Lili Reinhart e Austin Abrams estrelam Chemical Hearts (Imagem: Reprodução/ Amazon Prime Video)

Estrela da série Riverdale, Lili Reinhart estreia nesta sexta-feira, 21 de agosto, seu novo filme Chemical Hearts. No drama original da Amazon Prime Video, ela dá vida a Grace uma moça que aparece para ser editora de um jornal e precisa lidar com dramas do passado que a impedem de seguir uma vida social. O filme também marcou a estreia da atriz como produtora executiva, e ela falou em entrevista ao The Hollywood Reporter sobre como se sentiu na função.

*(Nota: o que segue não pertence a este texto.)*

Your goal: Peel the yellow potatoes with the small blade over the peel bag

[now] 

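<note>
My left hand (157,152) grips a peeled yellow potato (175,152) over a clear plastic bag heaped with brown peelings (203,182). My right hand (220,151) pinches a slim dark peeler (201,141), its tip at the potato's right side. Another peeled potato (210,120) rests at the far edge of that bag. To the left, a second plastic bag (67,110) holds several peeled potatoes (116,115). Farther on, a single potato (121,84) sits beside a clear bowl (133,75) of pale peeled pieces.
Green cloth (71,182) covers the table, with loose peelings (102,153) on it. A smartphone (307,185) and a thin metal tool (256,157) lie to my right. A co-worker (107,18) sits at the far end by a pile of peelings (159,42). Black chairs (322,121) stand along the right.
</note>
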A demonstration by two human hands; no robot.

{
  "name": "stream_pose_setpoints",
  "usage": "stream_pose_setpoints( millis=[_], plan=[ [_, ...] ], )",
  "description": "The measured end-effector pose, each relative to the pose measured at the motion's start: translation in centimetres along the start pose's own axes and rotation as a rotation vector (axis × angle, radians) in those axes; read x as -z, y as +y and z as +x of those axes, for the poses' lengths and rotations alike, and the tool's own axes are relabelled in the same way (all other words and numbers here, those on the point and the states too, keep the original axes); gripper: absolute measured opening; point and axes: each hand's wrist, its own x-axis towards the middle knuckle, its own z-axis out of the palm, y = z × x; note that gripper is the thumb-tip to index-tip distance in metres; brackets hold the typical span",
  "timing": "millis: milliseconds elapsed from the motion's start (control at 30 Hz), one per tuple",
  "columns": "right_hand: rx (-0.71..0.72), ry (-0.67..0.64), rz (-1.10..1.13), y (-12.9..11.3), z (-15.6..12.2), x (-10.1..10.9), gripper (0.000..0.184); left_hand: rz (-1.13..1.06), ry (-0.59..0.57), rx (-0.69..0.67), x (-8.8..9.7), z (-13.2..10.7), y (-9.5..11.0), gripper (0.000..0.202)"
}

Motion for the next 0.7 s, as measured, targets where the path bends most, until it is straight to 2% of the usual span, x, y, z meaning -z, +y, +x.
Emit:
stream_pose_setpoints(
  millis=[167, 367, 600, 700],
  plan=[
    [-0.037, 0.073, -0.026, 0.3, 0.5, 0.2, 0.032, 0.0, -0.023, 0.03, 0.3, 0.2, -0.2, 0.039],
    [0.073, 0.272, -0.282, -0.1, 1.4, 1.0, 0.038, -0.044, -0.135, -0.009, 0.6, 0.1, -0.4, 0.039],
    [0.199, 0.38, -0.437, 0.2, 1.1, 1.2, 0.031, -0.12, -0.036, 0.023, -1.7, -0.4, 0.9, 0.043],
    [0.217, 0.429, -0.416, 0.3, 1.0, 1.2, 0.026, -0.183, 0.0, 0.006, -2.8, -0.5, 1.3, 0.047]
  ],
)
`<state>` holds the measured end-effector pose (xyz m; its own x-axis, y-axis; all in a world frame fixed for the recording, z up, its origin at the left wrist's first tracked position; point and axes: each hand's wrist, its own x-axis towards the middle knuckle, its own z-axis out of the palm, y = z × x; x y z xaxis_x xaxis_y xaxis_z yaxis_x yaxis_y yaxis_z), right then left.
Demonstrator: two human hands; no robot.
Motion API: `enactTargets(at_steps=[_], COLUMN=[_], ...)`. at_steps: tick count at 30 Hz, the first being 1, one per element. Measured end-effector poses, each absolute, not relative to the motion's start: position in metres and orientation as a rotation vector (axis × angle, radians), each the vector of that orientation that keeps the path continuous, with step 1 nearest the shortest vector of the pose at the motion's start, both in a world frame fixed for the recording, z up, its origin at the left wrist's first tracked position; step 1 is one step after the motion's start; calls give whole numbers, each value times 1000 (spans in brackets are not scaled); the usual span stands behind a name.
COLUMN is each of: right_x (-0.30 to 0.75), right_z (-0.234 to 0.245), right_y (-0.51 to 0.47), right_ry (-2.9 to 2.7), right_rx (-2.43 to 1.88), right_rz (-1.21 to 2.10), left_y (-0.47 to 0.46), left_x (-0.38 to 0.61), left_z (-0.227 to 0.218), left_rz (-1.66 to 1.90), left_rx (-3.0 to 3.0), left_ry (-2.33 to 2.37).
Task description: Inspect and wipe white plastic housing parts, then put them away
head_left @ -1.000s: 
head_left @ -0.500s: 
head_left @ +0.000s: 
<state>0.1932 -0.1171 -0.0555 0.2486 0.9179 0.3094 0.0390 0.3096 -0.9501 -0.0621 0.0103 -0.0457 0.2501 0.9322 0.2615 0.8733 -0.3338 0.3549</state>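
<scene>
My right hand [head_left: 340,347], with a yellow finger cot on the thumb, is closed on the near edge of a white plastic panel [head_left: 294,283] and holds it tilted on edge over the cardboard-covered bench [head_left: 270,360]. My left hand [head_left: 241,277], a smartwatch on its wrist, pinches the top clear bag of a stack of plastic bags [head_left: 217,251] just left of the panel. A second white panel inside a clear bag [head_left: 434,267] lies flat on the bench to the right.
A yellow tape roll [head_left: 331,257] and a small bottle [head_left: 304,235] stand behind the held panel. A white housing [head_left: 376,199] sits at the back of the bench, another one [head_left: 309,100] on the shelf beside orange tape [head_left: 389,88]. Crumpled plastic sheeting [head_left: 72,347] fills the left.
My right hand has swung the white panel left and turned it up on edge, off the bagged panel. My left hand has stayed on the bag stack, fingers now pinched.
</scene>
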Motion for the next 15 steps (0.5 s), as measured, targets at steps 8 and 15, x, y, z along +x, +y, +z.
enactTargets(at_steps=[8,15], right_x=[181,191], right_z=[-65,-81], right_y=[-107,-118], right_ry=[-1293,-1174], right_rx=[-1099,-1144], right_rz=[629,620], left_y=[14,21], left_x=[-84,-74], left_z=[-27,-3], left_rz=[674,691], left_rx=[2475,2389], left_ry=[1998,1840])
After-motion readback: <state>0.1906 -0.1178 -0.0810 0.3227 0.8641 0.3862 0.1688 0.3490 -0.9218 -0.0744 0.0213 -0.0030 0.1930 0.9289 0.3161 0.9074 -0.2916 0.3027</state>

“Foi maravilhoso estar envolvida do início ao fim do filme, tanto na produção como atuando, e eu adoro. Foi a mesma sensação de quando estive em meu primeiro piloto com 13 anos de idade. Eu acabei me envolvendo em tudo, e mesmo quando terminamos de filmar eu estava mandando e-mails para o diretor, sendo bem irritante (risos). Mas fiquei bem por me sentir apta a função”, disse ela

“Senti que minha opinião era levada em consideração. Foi uma experiência divertida, e que eu quero continuar trabalhando com isso, na produção executiva”, disparou Reinhart, que contou ainda em entrevista ao site que enquanto filmava o longa, acabou escrevendo um livro inteiro de poesias.

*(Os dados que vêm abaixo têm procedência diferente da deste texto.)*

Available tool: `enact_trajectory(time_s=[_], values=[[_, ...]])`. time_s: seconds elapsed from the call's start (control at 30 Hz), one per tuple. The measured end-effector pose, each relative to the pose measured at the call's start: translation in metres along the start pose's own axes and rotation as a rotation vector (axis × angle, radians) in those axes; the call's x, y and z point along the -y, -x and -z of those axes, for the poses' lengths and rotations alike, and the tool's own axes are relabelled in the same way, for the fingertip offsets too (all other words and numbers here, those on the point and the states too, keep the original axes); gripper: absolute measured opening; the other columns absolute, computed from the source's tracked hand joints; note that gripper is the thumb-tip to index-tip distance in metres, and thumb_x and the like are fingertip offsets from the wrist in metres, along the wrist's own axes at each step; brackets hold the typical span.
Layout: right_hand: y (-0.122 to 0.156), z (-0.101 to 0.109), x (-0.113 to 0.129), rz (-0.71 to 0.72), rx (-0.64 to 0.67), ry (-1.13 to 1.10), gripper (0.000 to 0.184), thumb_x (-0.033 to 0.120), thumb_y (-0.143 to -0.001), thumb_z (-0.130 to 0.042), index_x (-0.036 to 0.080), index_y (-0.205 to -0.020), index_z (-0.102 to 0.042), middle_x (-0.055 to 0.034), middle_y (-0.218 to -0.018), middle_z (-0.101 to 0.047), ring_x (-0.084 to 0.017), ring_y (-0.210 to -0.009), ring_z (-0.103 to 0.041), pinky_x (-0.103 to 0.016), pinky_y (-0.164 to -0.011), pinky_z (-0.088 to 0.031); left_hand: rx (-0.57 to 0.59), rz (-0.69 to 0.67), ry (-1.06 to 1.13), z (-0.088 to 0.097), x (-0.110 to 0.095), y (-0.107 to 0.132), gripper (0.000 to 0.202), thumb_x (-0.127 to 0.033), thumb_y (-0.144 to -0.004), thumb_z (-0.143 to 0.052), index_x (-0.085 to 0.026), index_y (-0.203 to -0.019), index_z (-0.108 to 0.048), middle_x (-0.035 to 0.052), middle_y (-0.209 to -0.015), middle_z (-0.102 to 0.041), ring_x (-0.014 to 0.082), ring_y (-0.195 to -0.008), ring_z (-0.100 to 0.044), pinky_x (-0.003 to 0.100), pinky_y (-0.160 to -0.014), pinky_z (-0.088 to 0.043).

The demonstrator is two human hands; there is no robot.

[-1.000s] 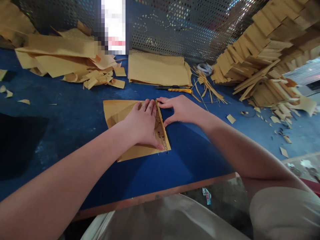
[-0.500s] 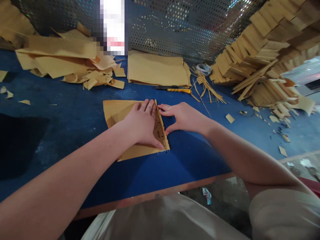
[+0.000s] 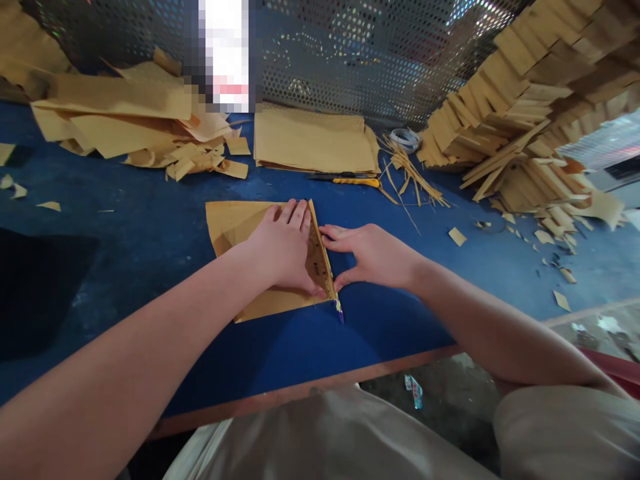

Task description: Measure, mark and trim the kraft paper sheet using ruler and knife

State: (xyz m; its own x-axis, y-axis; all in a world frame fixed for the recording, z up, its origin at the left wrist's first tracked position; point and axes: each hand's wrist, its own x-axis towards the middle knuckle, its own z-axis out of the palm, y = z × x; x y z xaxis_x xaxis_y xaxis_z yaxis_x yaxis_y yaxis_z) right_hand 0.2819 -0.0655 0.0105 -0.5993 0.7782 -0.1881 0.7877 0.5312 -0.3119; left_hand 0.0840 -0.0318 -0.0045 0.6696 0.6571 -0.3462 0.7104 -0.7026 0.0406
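A sheet of brown paper (image 3: 227, 230) lies on the blue table, its right edge turned up into a narrow fold. My left hand (image 3: 283, 250) is spread flat over it, pressing down a clear ruler (image 3: 316, 267) with dark markings beside the fold. My right hand (image 3: 373, 257) is at the outer side of the folded edge, thumb and fingers apart, fingertips at or very near the fold. A thin, pen-like thing with a purple tip (image 3: 341, 315) sticks out at the fold's near end; its exact kind I cannot make out.
Beyond the sheet are a stack of brown paper (image 3: 315, 140), a yellow cutter (image 3: 357, 181), thin paper strips (image 3: 413, 177) and a roll of tape (image 3: 406, 139). Paper scraps (image 3: 195, 160) lie left. Folded brown pieces (image 3: 540, 180) pile up right. A perforated metal panel (image 3: 340, 60) stands behind.
My right hand has slid slightly towards me along the fold. The purple-tipped thing now shows at the near corner. My left hand and the sheet have stayed put.
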Motion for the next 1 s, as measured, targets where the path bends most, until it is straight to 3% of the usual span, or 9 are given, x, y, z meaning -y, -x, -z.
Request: enact_trajectory(time_s=[0.53,0.63,0.73,0.87,1.0], values=[[0.037,-0.021,0.022,0.013,0.048,0.004,0.09,0.043,-0.068,-0.094,0.016,-0.146,-0.058,-0.0187,-0.155,-0.05,-0.034,-0.146,-0.046,-0.046,-0.123,-0.042,0.014,0.002,-0.004,0.0,0.002,-0.002,0.156,-0.098,-0.06,-0.056,0.007,-0.16,0.001,0.0252,-0.171,0.007,0.0402,-0.161,0.002,0.052,-0.13,-0.008],[0.039,-0.022,0.026,-0.003,0.054,0.016,0.091,0.045,-0.069,-0.093,0.011,-0.146,-0.057,-0.0219,-0.155,-0.048,-0.035,-0.147,-0.046,-0.046,-0.124,-0.04,0.009,0.0,-0.005,-0.001,0.002,-0.003,0.154,-0.096,-0.063,-0.057,0.008,-0.16,0.0,0.0255,-0.171,0.007,0.0401,-0.161,0.002,0.052,-0.13,-0.008],[0.035,-0.018,0.021,-0.035,0.078,0.035,0.094,0.045,-0.071,-0.091,0.007,-0.149,-0.054,-0.0243,-0.157,-0.044,-0.036,-0.149,-0.042,-0.047,-0.125,-0.038,-0.008,0.002,0.007,-0.003,0.002,-0.003,0.156,-0.097,-0.06,-0.058,0.007,-0.16,0.0,0.025,-0.171,0.007,0.0402,-0.161,0.002,0.051,-0.13,-0.008],[0.026,-0.011,0.002,-0.097,0.041,0.063,0.088,0.045,-0.08,-0.085,0.011,-0.153,-0.049,-0.0228,-0.161,-0.038,-0.036,-0.151,-0.037,-0.052,-0.125,-0.036,-0.007,0.009,-0.001,-0.004,0.001,-0.003,0.159,-0.099,-0.057,-0.057,0.006,-0.161,0.002,0.0248,-0.171,0.008,0.04,-0.161,0.002,0.052,-0.13,-0.007],[0.027,-0.008,-0.008,-0.131,-0.016,0.056,0.068,0.04,-0.095,-0.069,0.009,-0.153,-0.049,-0.0231,-0.161,-0.039,-0.035,-0.151,-0.037,-0.052,-0.124,-0.038,0.005,0.019,-0.009,-0.002,0.0,-0.002,0.157,-0.098,-0.058,-0.056,0.005,-0.161,0.002,0.0242,-0.171,0.008,0.0399,-0.161,0.003,0.051,-0.13,-0.006]])
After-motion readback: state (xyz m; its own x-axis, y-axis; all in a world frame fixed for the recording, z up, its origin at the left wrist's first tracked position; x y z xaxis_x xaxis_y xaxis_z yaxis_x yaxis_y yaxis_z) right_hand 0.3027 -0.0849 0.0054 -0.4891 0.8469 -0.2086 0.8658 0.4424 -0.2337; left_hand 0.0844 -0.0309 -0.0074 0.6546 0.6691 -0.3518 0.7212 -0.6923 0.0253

Questionada sobre como sua experiência no set a ajudou a se inspirar e escrever mais, ela disse que colocou seus textos em ordem de profundidade, e alguns momentos de sombra, melancolia e introspecção estavam presentes, mas como ela estava lendo muitas poesias sentiu que era o momento e escrever também. “Tudo o que Grace estava sentindo me ajudou, porque eu também sentia aquilo por internalizar os sentimentos da personagem. Então os poemas vinham naturalmente mesmo eu sendo uma personagem, e me deixando levar por todas as emoções que Grace estava sentindo”

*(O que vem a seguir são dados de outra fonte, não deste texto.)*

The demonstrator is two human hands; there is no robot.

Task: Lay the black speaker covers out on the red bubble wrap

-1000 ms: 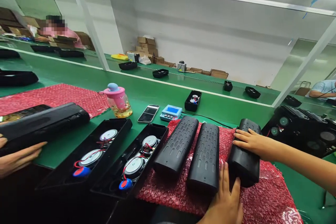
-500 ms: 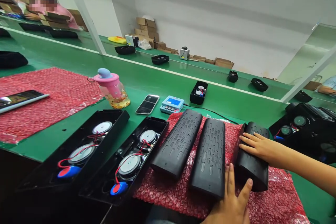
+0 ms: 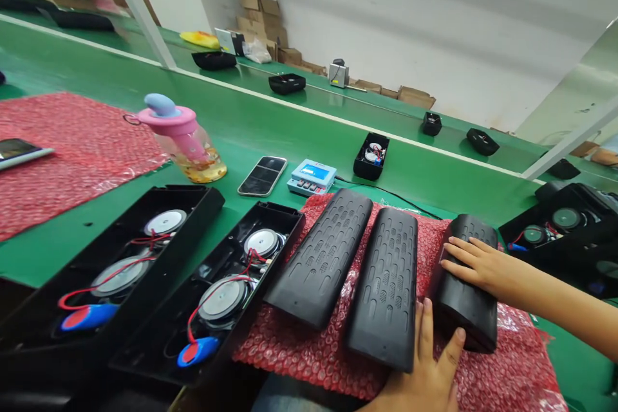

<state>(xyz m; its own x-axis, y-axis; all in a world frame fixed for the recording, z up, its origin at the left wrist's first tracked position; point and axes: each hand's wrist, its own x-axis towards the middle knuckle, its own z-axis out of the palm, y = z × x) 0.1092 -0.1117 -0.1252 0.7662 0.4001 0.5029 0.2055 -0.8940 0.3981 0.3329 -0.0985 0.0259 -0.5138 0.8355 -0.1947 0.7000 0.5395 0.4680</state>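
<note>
Three black speaker housings with slotted grilles lie face up on red bubble wrap (image 3: pixel 309 354). My right hand (image 3: pixel 483 264) rests flat on the rightmost speaker housing (image 3: pixel 466 309), fingers stretched leftward across its top. Below it my left hand (image 3: pixel 425 367) is open, thumb apart, in the gap between that housing and the middle speaker housing (image 3: pixel 383 290); its fingers lie by the middle one's right edge. Beside them is the left speaker housing (image 3: pixel 323 264). Further left, two open speaker shells (image 3: pixel 270 283) (image 3: pixel 178 225) show round drivers, red wires and blue cells.
A light-blue meter (image 3: pixel 313 177) with a cable, a phone (image 3: pixel 263 176) and a pink-lidded bottle (image 3: pixel 186 141) stand behind the shells. More opened speakers (image 3: pixel 555 232) are piled at right. A small open speaker (image 3: pixel 371 156) sits by the green conveyor's edge. A co-worker's sleeve shows top left.
The camera view has shifted, so the shells and bottle appear further left and larger. Both hands keep nearly the same place; the right hand stays on the rightmost housing.
</note>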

Lili está sempre conversando com seus fãs, e falando abertamente sobre sua vida e seus problemas, e disse que não vê problemas nisso: “Isso é importante para mim, mesmo com amigos próximos ou família. Acho que se você segue meu trabalho e apoia nele, ou me apoia como ser humano, não vejo problema em falar como estou me sentindo. Acho que precisamos normalizar o fato de expressar como estamos nos sentindo. Eu não quero ser um enigma, ou apenas uma foto numa rede social ou numa revista”.